The early modern theory of allegory is discussed in Sir John Harington's Apology for Poetry (included in his translation of Ariosto's Orlando furioso, 1591).

==Continuous/intermittent==
Renaissance allegories could be continuous and systematic, or intermittent and occasional. Perhaps the most famous example of a thorough and continuous allegorical work from the Renaissance is the six books of Edmund Spenser's The Faerie Queene. In book 4, for example, Agape has three sons: Priamond (from one), Diamond (from two), and Telamond (from téleios, perfect, but emended by Jortin to 'Triamond' in his 1734 edition). The three sons correspond to the three worlds, born of love. Cambell's battle with the three sons is an allegory of "man's battle with the three worlds to find his place in the universe, to establish harmony in God's creation, and ultimately to achieve salvation". Furthermore, since any triad may be an analogue of another, the three brothers could also be an allegory of the three worlds of man's soul: the vegetative, the sensitive, and the angelic". Spenser's (multi-layered) allegory is similarly worked out through all six books.

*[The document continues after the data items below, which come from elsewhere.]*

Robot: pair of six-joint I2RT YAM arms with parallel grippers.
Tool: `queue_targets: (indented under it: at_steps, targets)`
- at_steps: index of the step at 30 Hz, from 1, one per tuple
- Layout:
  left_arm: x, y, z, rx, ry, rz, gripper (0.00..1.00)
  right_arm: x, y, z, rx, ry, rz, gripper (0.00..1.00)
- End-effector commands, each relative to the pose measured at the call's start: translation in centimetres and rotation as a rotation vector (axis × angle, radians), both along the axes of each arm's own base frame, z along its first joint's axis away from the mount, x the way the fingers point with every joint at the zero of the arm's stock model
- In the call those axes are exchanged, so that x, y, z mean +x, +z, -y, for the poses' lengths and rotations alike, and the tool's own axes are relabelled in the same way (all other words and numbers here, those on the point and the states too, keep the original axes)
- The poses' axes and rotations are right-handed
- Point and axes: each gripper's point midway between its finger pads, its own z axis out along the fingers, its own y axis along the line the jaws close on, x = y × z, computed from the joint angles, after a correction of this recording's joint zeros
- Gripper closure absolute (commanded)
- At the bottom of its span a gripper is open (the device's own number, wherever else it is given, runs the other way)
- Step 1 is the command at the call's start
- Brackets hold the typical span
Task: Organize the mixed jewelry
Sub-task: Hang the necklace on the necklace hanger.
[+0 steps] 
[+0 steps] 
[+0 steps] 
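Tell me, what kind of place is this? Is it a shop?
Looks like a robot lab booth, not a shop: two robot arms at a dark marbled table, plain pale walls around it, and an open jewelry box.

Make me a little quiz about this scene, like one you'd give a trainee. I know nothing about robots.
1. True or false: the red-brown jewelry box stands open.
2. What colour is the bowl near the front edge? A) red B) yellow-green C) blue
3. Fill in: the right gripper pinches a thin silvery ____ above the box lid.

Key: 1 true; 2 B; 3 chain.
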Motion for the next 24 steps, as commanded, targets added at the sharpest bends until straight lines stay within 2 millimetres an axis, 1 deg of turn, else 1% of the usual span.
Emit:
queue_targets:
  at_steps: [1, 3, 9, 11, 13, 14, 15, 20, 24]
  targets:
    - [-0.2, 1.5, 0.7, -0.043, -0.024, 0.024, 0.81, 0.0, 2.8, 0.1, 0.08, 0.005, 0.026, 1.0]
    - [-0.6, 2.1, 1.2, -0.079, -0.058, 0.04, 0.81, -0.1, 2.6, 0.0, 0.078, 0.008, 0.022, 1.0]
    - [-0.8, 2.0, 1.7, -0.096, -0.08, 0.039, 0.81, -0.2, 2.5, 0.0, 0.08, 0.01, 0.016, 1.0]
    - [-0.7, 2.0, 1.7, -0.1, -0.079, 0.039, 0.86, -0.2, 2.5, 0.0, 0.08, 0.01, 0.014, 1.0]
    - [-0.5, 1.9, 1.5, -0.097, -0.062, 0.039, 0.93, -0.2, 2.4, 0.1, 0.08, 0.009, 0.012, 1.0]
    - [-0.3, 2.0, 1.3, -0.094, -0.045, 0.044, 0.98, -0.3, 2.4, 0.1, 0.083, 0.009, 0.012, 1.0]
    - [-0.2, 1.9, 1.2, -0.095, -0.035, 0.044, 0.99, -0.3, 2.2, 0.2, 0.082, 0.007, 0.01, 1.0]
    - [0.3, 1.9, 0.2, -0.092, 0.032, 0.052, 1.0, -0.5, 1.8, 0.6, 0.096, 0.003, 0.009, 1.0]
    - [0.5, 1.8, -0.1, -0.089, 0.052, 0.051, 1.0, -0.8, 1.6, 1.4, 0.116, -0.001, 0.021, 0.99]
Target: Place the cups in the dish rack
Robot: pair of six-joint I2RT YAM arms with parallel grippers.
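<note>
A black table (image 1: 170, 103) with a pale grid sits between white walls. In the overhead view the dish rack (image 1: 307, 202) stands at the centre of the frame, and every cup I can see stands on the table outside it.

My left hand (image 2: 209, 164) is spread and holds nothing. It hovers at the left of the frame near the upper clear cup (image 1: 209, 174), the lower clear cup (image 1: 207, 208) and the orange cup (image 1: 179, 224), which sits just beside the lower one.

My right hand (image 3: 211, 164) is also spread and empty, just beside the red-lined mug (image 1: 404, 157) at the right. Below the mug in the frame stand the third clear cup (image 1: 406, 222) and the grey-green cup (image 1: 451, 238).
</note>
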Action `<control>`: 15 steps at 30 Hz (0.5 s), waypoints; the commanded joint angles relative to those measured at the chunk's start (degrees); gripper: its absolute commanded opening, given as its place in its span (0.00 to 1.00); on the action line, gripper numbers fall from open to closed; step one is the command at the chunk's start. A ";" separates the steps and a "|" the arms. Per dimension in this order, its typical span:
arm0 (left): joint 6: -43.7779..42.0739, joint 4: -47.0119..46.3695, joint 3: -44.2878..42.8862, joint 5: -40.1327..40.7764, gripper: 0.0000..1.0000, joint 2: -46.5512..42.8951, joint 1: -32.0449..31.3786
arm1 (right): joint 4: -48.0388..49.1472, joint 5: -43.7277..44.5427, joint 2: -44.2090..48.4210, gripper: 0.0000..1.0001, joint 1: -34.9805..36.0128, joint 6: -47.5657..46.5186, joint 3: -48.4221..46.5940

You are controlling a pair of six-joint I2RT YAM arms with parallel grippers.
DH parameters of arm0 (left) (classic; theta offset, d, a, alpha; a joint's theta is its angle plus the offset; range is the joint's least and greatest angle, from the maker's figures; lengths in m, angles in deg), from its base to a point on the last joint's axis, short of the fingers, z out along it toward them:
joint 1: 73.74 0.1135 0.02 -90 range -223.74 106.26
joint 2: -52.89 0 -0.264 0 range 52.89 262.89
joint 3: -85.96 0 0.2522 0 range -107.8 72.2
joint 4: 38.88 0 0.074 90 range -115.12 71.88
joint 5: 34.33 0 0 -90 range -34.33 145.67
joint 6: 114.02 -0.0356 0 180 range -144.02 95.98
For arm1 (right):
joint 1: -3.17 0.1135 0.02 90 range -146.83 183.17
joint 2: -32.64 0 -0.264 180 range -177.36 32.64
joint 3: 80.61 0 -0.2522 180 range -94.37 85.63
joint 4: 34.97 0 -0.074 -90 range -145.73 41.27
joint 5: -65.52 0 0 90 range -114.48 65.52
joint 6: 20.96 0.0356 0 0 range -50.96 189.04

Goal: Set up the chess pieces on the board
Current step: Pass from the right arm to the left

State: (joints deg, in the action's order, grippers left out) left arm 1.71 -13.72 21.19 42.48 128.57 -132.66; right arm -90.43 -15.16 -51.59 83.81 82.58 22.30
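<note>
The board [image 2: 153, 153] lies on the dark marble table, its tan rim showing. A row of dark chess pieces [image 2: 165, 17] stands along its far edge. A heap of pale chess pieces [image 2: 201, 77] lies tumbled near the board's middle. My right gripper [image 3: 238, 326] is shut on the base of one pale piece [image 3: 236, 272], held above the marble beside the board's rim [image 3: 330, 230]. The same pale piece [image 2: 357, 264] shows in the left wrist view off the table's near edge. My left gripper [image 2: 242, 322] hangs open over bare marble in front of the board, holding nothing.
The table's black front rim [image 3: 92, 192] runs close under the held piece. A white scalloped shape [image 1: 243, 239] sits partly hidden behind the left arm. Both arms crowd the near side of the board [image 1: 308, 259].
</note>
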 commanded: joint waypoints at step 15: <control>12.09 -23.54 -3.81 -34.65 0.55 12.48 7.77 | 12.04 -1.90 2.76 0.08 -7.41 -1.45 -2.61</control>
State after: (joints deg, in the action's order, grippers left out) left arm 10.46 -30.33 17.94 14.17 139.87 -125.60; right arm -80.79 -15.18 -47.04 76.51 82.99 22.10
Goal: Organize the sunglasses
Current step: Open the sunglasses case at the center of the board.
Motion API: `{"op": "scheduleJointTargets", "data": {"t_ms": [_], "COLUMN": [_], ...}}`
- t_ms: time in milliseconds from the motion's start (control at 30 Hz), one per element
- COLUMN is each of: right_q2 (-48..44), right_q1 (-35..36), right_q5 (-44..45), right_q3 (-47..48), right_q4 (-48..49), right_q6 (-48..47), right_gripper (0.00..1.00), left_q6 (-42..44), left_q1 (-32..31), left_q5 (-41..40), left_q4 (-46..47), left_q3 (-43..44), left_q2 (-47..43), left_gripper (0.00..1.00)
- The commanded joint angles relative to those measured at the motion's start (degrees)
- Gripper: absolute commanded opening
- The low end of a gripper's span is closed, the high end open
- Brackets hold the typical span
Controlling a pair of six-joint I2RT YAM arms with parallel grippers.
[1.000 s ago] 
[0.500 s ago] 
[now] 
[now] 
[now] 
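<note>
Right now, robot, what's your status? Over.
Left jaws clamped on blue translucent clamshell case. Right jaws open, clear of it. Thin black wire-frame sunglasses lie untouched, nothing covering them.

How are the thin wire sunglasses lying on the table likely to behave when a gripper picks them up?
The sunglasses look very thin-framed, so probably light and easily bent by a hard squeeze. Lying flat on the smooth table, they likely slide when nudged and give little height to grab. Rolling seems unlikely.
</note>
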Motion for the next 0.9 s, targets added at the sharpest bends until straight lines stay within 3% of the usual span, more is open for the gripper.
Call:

Torquato Tasso also wrote continuous allegory, as opposed to the intermittent allegory of an Ariosto, for example.

==Three-world theory==
By the 16th century, allegory was firmly linked to what is known as the Elizabethan world picture, taken from Ptolemy and Pseudo-Dionysius the Areopagite. This theory postulates the existence of three worlds:
- the sublunary world we live in, subject to change.
- the celestial world, the world of the planets and stars, unchanging.
- the supercelestial world, where angels and the Godhead are.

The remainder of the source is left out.